HOW TO COMPLETE THIS TASK: Everything from the line containing "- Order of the" through the line containing "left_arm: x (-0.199" in the listing below should be copied exactly, and nothing more.

STORED DATA:
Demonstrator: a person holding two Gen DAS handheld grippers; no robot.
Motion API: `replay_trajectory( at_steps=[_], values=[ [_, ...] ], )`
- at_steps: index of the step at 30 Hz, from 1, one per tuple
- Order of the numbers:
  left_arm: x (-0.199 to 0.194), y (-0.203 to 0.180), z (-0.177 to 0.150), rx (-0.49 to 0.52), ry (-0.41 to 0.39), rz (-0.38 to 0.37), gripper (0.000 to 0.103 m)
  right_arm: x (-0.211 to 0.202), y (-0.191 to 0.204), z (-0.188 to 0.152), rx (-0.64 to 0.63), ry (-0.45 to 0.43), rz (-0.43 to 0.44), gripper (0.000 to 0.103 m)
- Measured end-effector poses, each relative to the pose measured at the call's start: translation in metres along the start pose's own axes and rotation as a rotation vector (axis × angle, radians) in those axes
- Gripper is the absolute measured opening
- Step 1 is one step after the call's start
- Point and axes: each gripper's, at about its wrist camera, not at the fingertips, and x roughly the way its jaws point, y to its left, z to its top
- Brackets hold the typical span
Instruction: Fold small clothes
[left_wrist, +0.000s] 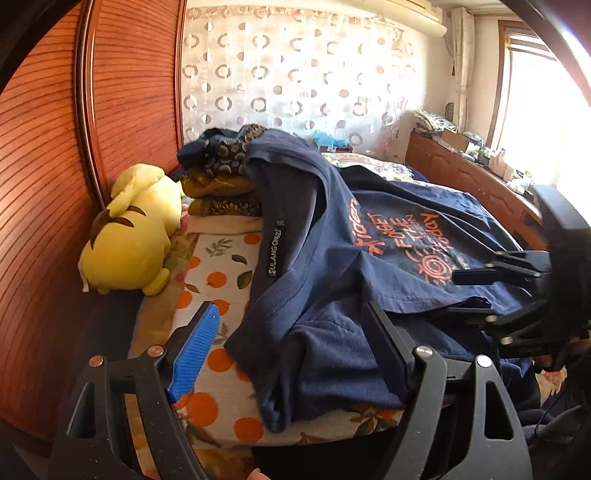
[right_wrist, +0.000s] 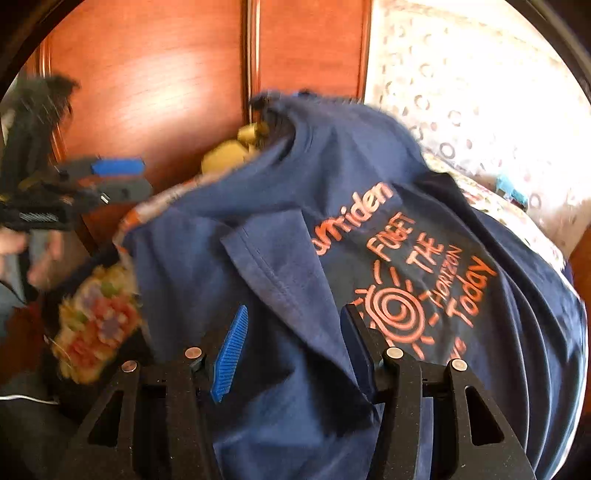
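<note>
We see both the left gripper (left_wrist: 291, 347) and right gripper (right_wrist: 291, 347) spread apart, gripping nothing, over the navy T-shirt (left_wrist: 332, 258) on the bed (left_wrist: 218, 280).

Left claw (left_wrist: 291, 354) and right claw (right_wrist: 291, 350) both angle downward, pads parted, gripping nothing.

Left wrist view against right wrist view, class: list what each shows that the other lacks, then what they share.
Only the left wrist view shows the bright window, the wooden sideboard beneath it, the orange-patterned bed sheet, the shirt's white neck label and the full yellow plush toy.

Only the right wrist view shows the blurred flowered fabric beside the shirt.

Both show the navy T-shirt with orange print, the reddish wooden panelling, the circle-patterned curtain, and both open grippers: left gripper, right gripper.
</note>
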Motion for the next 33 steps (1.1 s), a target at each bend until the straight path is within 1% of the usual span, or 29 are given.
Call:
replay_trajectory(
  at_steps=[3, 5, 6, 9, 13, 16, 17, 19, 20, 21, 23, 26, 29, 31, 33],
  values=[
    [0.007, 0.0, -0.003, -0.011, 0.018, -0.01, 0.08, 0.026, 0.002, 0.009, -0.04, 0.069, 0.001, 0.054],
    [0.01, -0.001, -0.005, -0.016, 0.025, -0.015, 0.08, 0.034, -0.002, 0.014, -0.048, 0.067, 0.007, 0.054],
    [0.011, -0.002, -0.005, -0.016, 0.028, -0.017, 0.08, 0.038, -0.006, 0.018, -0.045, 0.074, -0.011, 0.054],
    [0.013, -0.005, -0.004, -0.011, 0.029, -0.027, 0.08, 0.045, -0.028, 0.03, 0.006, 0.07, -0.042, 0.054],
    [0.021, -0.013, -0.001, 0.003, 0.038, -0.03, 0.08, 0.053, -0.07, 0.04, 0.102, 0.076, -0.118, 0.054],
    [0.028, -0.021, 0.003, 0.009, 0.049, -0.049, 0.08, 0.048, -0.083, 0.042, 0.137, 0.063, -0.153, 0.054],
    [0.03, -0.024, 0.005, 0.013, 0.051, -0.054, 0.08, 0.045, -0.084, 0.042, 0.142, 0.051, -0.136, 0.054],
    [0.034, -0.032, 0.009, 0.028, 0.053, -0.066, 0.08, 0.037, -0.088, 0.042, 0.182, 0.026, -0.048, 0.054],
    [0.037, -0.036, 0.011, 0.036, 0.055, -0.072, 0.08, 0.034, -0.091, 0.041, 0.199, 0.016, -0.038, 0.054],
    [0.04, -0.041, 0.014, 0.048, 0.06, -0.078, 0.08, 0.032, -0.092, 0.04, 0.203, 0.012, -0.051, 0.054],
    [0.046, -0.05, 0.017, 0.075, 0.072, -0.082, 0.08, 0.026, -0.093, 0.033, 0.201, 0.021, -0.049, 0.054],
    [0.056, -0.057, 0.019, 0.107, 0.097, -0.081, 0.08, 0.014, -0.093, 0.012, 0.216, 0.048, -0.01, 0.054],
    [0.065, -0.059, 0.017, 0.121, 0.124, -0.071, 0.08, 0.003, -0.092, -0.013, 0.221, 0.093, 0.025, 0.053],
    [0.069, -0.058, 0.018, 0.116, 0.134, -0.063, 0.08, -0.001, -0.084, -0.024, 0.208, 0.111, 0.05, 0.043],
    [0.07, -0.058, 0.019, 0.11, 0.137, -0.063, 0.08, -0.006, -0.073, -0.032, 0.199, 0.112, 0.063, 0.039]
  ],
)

WRITTEN ANSWER:
- Order of the numbers:
  left_arm: x (-0.199 to 0.194), y (-0.203 to 0.180), z (-0.177 to 0.150), rx (-0.49 to 0.52), ry (-0.41 to 0.39), rz (-0.38 to 0.37), gripper (0.000 to 0.103 m)

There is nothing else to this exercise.